What to work on >> Looking at the listing below, retype exactly the lines starting at the one containing "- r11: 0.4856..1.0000" and ending at the one containing "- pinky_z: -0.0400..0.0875", both included, and nothing else.
* * * * * * * * *
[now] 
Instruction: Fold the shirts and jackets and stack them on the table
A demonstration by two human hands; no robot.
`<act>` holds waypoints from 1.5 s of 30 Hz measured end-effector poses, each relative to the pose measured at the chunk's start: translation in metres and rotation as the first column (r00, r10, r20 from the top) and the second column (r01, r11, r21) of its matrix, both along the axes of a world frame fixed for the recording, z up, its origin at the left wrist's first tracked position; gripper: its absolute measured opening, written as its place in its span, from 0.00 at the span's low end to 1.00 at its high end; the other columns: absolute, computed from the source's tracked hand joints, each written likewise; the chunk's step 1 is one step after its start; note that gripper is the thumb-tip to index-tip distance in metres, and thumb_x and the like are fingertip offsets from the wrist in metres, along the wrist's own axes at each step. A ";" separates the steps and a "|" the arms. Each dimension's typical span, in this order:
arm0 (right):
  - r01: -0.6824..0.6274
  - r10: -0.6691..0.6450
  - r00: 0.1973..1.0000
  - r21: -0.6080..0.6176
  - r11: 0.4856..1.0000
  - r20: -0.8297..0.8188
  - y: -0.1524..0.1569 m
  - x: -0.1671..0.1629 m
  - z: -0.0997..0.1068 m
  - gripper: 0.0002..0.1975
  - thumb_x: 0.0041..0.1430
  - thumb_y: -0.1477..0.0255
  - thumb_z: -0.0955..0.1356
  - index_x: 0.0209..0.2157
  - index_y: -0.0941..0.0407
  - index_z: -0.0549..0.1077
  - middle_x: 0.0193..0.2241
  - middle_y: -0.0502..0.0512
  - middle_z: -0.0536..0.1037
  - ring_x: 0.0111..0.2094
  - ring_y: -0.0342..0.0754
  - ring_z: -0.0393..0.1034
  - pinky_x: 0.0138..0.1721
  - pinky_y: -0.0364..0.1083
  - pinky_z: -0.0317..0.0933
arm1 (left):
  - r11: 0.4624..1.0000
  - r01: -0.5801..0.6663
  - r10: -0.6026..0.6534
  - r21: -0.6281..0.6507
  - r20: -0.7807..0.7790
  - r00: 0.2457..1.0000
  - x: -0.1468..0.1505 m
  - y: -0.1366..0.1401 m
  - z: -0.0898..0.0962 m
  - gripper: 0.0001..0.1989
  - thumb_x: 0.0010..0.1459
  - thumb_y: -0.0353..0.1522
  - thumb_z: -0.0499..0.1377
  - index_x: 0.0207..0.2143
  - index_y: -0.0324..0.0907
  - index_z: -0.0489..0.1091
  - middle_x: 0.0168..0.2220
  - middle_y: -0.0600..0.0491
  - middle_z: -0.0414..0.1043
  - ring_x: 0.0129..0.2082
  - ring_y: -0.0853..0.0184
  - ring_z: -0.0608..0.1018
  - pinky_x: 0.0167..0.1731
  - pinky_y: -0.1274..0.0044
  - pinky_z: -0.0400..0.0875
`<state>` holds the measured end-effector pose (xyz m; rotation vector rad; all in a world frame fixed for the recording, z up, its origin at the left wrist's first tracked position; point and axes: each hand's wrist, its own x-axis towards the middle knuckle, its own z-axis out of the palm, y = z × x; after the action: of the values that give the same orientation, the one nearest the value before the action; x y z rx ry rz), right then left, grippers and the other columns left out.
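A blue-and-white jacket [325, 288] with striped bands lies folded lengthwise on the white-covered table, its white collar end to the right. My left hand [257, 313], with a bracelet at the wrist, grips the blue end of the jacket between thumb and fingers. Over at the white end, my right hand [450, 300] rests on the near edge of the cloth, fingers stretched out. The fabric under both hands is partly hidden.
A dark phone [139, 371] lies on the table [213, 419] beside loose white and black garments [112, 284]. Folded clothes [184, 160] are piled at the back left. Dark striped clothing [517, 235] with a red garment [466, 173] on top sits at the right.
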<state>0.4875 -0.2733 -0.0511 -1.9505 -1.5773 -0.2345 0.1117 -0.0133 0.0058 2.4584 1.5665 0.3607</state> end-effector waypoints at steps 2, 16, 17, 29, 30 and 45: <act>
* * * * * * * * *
Your solution >>
  - r11: 0.4856..1.0000
  - r20: -0.8297..0.8188
  - y: -0.1524..0.1569 m
  - x: -0.1671..0.1629 m
  - z: -0.0997..0.1068 m
  - gripper: 0.0002..0.1975
  - thumb_x: 0.0041..0.1430
  - thumb_y: -0.1477..0.0255
  - thumb_z: -0.0955..0.1356
  - index_x: 0.0209..0.2157
  - index_y: -0.0941..0.0407
  - index_z: -0.0549..0.1077
  - middle_x: 0.0193..0.2241
  - middle_y: -0.0502..0.0512
  - middle_z: -0.0536..0.1037
  - ring_x: 0.0111..0.2094
  - ring_y: -0.0342..0.0754
  - ring_z: -0.0393..0.1034
  - pinky_x: 0.0138..0.1721
  - pinky_y: -0.0364..0.1083
  - pinky_z: -0.0317..0.0933
arm1 (left):
  - r11: 0.4624..1.0000
  - r01: -0.5801..0.6663
  - r10: -0.6026..0.6534
  - r21: -0.6281..0.6507
  - r20: -0.7807..0.7790
  - r00: 0.2457..1.0000
  - x: -0.1468..0.1505 m
  - y: -0.1366..0.1401 m
  - z: -0.0898..0.0962 m
  - gripper: 0.0001..0.1989
  - thumb_x: 0.0010..0.1459
  - thumb_y: -0.0353..0.1522
  - thumb_z: -0.0499..0.1377
  - index_x: 0.0207..0.2143
  - index_y: -0.0324..0.0907
  - index_z: -0.0489..0.1091
  - middle_x: 0.0168..0.2220
  - middle_y: -0.0600..0.0491
  - middle_z: -0.0414..0.1043
  - ring_x: 0.0129..0.2082
  - ring_y: -0.0853..0.0184
  - ring_z: -0.0608..0.1018
  - pinky_x: 0.0167..0.1731
  - pinky_y: -0.1274..0.0044
  - pinky_z: -0.0400..0.0875

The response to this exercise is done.